[Data]
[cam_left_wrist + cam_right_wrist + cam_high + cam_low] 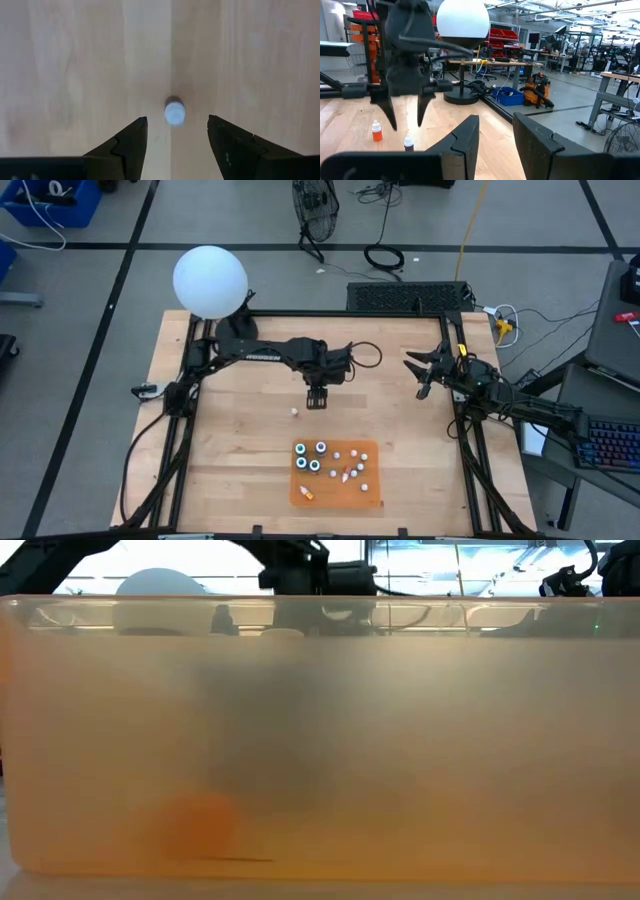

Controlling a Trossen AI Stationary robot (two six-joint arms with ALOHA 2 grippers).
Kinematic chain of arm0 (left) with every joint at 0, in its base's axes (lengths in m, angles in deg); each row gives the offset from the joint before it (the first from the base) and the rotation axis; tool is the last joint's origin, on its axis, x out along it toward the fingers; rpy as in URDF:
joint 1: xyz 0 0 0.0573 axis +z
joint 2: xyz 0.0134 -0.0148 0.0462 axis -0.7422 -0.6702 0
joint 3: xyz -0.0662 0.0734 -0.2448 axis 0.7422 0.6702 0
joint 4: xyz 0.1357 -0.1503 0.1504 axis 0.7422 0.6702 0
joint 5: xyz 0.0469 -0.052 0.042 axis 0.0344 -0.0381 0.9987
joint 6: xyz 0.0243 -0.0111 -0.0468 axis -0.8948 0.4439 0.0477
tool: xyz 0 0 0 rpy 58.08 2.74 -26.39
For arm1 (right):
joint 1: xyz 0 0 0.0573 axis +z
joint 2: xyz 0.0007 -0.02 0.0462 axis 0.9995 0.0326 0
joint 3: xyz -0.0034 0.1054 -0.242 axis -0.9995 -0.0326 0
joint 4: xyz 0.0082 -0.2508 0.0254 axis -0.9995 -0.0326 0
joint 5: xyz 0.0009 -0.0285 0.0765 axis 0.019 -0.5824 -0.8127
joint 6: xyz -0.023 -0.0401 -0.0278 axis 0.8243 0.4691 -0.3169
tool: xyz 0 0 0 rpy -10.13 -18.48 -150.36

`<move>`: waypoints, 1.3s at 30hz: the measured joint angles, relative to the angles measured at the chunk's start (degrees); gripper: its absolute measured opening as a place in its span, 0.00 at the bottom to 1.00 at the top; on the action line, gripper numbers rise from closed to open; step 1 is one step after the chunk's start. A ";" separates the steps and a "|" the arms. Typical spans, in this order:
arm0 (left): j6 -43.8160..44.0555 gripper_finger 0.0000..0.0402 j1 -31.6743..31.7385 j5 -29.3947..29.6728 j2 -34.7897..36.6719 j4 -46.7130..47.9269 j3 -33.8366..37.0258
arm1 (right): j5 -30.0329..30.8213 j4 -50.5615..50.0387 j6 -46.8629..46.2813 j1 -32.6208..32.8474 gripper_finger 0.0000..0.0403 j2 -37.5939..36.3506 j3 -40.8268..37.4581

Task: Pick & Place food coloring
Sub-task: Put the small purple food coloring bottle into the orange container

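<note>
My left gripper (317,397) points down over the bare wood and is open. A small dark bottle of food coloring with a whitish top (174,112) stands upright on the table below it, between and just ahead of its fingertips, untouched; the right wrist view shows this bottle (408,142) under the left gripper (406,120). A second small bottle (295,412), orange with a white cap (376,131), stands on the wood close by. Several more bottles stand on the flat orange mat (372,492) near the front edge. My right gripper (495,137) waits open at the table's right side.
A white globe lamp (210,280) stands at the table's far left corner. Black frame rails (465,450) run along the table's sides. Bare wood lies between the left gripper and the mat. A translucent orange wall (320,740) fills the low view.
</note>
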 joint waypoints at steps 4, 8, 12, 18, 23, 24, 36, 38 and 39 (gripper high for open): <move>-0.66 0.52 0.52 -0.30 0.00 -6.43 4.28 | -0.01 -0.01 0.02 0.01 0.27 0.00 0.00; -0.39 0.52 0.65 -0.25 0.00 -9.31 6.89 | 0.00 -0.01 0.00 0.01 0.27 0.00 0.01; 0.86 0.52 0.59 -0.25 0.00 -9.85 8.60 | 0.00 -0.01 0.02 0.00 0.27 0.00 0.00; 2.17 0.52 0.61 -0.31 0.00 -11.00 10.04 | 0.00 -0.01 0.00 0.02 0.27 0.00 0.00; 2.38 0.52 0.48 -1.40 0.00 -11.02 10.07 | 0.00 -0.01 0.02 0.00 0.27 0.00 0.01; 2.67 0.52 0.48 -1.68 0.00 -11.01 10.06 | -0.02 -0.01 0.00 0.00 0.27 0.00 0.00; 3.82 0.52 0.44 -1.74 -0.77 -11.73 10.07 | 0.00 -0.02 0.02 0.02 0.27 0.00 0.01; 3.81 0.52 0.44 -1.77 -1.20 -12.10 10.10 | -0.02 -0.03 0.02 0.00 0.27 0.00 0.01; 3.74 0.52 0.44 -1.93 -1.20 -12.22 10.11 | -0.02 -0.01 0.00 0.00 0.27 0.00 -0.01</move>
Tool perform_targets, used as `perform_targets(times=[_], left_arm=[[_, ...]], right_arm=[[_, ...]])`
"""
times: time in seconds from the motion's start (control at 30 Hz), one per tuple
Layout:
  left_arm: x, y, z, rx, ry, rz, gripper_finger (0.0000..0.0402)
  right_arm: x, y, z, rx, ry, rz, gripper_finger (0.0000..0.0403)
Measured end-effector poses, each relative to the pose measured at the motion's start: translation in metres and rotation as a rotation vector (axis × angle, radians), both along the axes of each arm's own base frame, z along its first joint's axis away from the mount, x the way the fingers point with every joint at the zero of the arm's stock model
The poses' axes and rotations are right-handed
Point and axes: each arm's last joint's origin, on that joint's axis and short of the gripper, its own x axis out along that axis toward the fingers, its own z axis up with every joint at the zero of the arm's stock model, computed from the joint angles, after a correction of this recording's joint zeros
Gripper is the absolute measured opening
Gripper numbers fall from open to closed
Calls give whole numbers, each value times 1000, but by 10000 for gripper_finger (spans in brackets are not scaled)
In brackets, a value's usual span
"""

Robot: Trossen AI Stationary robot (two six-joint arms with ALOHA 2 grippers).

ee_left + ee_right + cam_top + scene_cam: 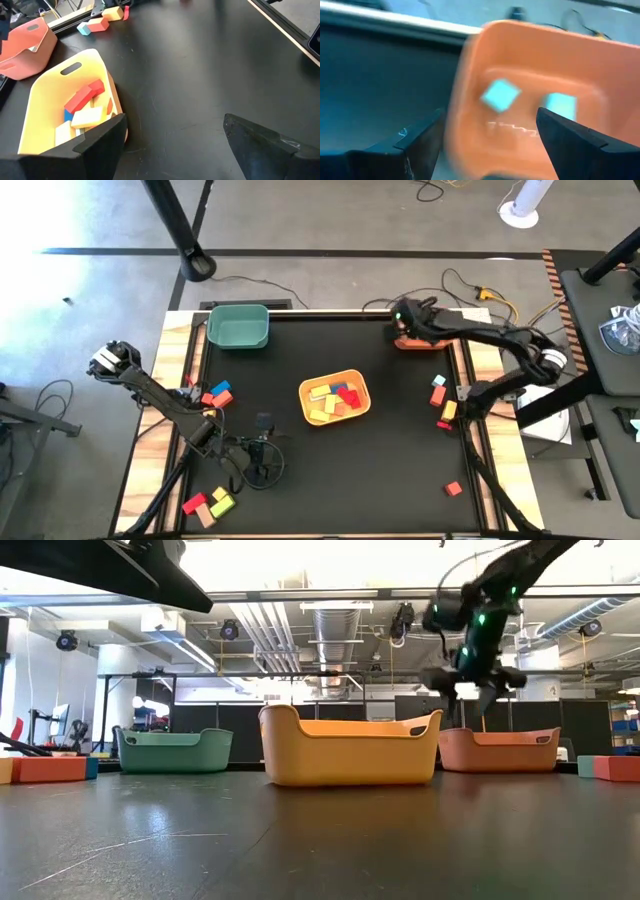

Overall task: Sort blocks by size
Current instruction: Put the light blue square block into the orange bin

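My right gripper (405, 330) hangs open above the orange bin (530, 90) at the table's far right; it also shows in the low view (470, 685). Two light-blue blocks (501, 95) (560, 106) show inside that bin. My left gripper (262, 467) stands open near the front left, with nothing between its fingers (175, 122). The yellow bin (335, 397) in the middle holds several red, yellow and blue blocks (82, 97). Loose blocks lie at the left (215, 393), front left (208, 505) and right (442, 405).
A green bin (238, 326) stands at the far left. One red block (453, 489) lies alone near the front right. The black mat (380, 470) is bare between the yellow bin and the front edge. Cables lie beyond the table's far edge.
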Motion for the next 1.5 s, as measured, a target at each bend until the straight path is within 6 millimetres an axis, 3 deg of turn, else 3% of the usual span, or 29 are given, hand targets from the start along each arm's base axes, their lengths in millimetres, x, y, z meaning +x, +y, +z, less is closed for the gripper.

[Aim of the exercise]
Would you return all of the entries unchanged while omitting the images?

[Result below]
[cam_left_wrist + cam_right_wrist + cam_high + cam_low] 

Controlling a Trossen AI Stationary robot (two six-joint arms with ALOHA 2 grippers).
Kinematic chain of arm0 (left) with every joint at 0, in its base's axes (lengths in m, angles in deg); each row gives the offset from the joint before it (the first from the base) and the rotation axis; tool is the last joint's origin, on its axis, x out along it toward the fingers; rpy as in URDF:
joint 1: xyz 0 0 0.0573 axis +z
joint 2: xyz 0.0134 -0.0148 0.0462 axis -0.7422 -0.6702 0
joint 3: xyz -0.0662 0.0734 -0.2448 axis 0.7422 0.6702 0
joint 4: xyz 0.1357 -0.1503 0.1504 axis 0.7422 0.6702 0
joint 5: xyz 0.0469 -0.052 0.042 axis 0.0344 -0.0381 0.9987
joint 6: xyz 0.0243 -0.0111 -0.0468 axis -0.8948 0.4439 0.0477
tool: xyz 0 0 0 rpy 58.08 2.74 -26.39
For arm1 (right):
joint 1: xyz 0 0 0.0573 axis +z
joint 2: xyz 0.0007 -0.02 0.0462 axis 0.9995 0.0326 0
joint 3: xyz -0.0034 0.1054 -0.242 axis -0.9995 -0.0326 0
joint 4: xyz 0.0082 -0.2508 0.0254 axis -0.9995 -0.0326 0
joint 5: xyz 0.0009 -0.0285 0.0765 axis 0.019 -0.5824 -0.8127
joint 6: xyz -0.023 -0.0401 -0.0278 axis 0.8243 0.4691 -0.3169
tool: xyz 0 0 0 rpy -10.13 -18.48 -150.36

`<move>`: waypoints, 1.3s at 30hz: the measured joint angles, relative to the angles measured at the chunk's start (degrees); gripper: its absolute measured opening as a place in its span, 0.00 at the bottom to 1.00 at the top; on the action line, gripper numbers rise from closed to open; step 1 is one step after the chunk's start. A ";" separates the steps and a "|" the arms. Typical spans, in this order:
arm0 (left): j6 -43.8160..44.0555 gripper_finger 0.0000..0.0402 j1 -31.6743..31.7385 j5 -29.3947..29.6728 j2 -34.7897..36.6719 j4 -46.7130..47.9269 j3 -33.8366..37.0258
arm1 (right): j5 -30.0329..30.8213 j4 -50.5615..50.0387 j6 -46.8629..46.2813 j1 -32.6208..32.8474 gripper_finger 0.0000..0.0403 j2 -37.5939..36.3506 j3 -40.8268..37.4581

Task: Pick & Place food coloring
Sub-task: Put the small purple food coloring bottle into the orange container

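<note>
My left gripper (317,397) points down over the bare wood and is open. A small dark bottle of food coloring with a whitish top (174,112) stands upright on the table below it, between and just ahead of its fingertips, untouched; the right wrist view shows this bottle (408,142) under the left gripper (406,120). A second small bottle (295,412), orange with a white cap (376,131), stands on the wood close by. Several more bottles stand on the flat orange mat (372,492) near the front edge. My right gripper (495,137) waits open at the table's right side.
A white globe lamp (210,280) stands at the table's far left corner. Black frame rails (465,450) run along the table's sides. Bare wood lies between the left gripper and the mat. A translucent orange wall (320,740) fills the low view.
</note>
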 joint waypoints at steps 4, 8, 12, 18, 23, 24, 36, 38 and 39 (gripper high for open): <move>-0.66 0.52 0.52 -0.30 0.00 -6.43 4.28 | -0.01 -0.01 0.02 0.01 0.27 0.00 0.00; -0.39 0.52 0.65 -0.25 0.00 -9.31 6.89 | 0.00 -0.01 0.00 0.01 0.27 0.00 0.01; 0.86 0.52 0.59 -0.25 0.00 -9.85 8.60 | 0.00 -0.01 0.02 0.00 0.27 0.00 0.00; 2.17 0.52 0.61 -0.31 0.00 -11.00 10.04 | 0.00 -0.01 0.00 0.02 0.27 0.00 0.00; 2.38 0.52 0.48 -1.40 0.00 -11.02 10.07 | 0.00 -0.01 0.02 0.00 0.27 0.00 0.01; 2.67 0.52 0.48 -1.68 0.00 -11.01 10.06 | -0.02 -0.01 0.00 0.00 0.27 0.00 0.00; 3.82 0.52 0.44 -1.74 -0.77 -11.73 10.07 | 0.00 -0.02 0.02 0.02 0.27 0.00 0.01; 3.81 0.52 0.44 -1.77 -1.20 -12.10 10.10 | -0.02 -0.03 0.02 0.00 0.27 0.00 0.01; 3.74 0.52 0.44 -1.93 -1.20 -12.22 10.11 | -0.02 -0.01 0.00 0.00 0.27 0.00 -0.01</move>
Tool perform_targets, used as `perform_targets(times=[_], left_arm=[[_, ...]], right_arm=[[_, ...]])`
"""
times: time in seconds from the motion's start (control at 30 Hz), one per tuple
Layout:
  left_arm: x, y, z, rx, ry, rz, gripper_finger (0.0000..0.0402)
  right_arm: x, y, z, rx, ry, rz, gripper_finger (0.0000..0.0403)
Measured end-effector poses, each relative to the pose measured at the motion's start: translation in metres and rotation as a rotation vector (axis × angle, radians), both along the axes of each arm's own base frame, z along its first joint's axis away from the mount, x the way the fingers point with every joint at the zero of the arm's stock model
The poses' axes and rotations are right-handed
Point and axes: each arm's last joint's origin, on that joint's axis and short of the gripper, its own x axis out along that axis toward the fingers, its own z axis up with every joint at the zero of the arm's stock model, computed from the joint angles, after a correction of this recording's joint zeros
Gripper is the absolute measured opening
Gripper numbers fall from open to closed
Calls give whole numbers, each value times 1000, but by 10000 for gripper_finger (spans in brackets are not scaled)
In brackets, a value's usual span
"""

Robot: Trossen AI Stationary robot (two six-joint arms with ALOHA 2 grippers).

ee_left + ee_right + cam_top + scene_cam: 

Overall task: Sort blocks by size
Current instruction: Put the light blue square block into the orange bin

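My right gripper (405, 330) hangs open above the orange bin (530, 90) at the table's far right; it also shows in the low view (470, 685). Two light-blue blocks (501, 95) (560, 106) show inside that bin. My left gripper (262, 467) stands open near the front left, with nothing between its fingers (175, 122). The yellow bin (335, 397) in the middle holds several red, yellow and blue blocks (82, 97). Loose blocks lie at the left (215, 393), front left (208, 505) and right (442, 405).
A green bin (238, 326) stands at the far left. One red block (453, 489) lies alone near the front right. The black mat (380, 470) is bare between the yellow bin and the front edge. Cables lie beyond the table's far edge.
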Motion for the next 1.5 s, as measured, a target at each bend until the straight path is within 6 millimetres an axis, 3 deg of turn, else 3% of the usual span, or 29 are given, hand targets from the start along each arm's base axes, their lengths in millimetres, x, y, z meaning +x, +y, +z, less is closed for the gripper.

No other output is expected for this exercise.